> _REQUIRED WORK_
Would you please repeat, word for word, only the lines from the one holding "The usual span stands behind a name" through the one holding "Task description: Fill" in the material below, without the pictures?

> _DATASET EXTRACT_

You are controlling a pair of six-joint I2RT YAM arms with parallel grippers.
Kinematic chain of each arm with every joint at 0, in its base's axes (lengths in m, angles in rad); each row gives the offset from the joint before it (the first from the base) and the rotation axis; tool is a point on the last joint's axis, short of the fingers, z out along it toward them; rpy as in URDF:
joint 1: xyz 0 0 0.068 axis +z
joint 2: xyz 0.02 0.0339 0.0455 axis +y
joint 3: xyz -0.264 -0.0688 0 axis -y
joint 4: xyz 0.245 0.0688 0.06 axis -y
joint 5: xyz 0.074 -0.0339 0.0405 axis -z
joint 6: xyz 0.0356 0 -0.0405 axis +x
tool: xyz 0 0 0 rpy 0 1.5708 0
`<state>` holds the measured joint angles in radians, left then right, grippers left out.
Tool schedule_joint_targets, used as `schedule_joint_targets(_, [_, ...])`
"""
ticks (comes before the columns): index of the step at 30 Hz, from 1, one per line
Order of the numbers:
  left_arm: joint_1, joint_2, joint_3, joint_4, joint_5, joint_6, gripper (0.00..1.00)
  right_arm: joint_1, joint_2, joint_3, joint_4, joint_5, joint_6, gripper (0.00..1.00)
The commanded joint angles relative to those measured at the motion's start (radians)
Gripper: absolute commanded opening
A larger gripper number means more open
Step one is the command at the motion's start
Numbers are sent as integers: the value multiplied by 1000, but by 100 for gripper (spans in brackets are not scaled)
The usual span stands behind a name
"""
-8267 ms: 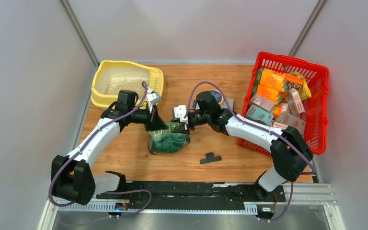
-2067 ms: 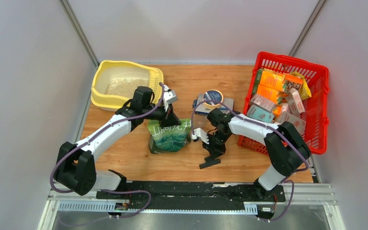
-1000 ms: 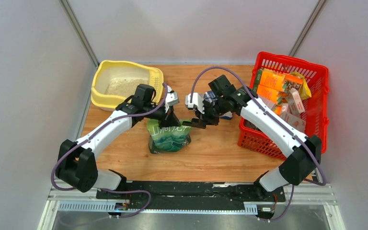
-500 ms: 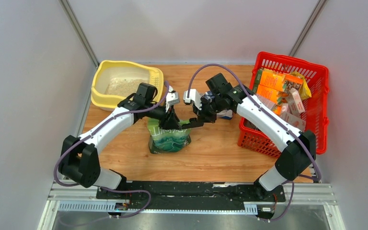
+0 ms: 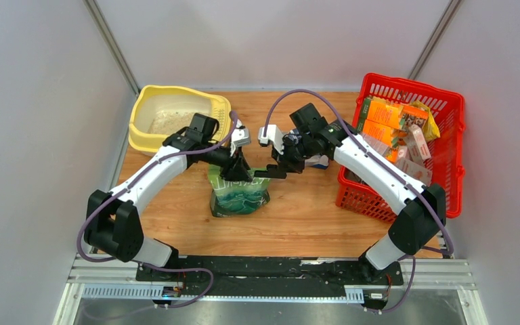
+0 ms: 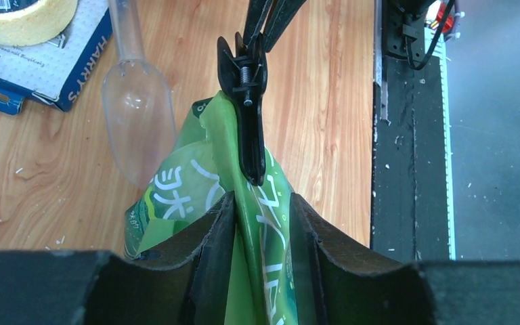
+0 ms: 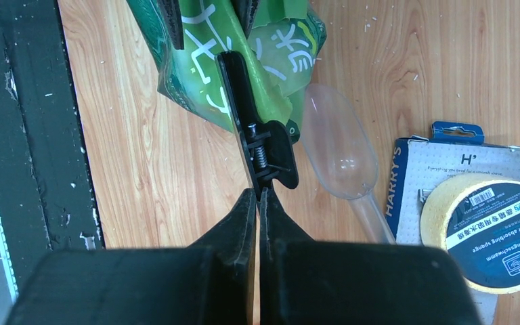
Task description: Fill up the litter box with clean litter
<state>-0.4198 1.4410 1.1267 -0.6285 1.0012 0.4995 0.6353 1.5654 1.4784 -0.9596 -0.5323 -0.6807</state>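
Observation:
The litter box (image 5: 140, 108), a pale yellow tray with beige clean litter (image 5: 168, 123) on its floor, stands at the back left. The green litter pouch (image 5: 238, 194) stands upright mid-table. A black spring clip (image 6: 247, 115) lies along its folded top edge. My left gripper (image 6: 261, 200) is open and straddles that fold just behind the clip, fingers (image 6: 210, 250) apart on either side. From the other side my right gripper (image 7: 258, 193) is shut on the clip's (image 7: 261, 152) handle end. In the top view the two grippers, left (image 5: 238, 169) and right (image 5: 275, 169), meet above the pouch.
A clear plastic scoop (image 7: 338, 145) lies on the wood beside the pouch. Behind it sit a blue card pack (image 7: 440, 169) and a tape roll (image 7: 494, 233). The red basket (image 5: 455, 156) of cartons stands at the right. The black base rail (image 6: 406, 169) runs along the near edge.
My left gripper has opened from its hold on the pouch's top fold. The right gripper carried the clip leftward onto that fold.

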Motion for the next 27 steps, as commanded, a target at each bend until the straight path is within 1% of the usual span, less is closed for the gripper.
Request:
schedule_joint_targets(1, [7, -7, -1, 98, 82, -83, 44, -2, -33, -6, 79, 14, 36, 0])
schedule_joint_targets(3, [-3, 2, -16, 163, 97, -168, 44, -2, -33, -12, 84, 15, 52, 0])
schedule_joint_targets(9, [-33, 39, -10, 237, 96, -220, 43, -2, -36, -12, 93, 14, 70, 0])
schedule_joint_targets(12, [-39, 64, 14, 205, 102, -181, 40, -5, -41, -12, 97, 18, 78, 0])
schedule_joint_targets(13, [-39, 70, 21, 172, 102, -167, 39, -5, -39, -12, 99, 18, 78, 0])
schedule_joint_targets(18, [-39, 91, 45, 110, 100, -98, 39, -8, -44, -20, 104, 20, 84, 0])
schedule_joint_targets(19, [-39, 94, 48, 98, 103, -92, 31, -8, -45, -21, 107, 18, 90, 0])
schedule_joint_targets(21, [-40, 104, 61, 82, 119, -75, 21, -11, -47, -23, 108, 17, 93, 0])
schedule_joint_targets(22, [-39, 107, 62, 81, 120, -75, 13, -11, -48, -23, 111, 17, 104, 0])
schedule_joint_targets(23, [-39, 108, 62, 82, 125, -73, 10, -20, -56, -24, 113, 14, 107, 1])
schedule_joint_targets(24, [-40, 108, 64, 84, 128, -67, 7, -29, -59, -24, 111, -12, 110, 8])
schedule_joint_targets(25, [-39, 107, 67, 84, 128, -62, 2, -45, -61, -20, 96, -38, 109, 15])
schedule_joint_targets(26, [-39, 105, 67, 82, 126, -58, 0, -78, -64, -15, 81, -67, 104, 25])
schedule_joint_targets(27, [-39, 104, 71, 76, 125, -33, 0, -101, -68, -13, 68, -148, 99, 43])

> _COMPLETED EXERCISE_
The usual span stands behind a name
"""
-8267 ms: 
-2067 ms: 
-1000 ms: 
-500 ms: 
+0 ms: 
+0 ms: 
+0 ms: 
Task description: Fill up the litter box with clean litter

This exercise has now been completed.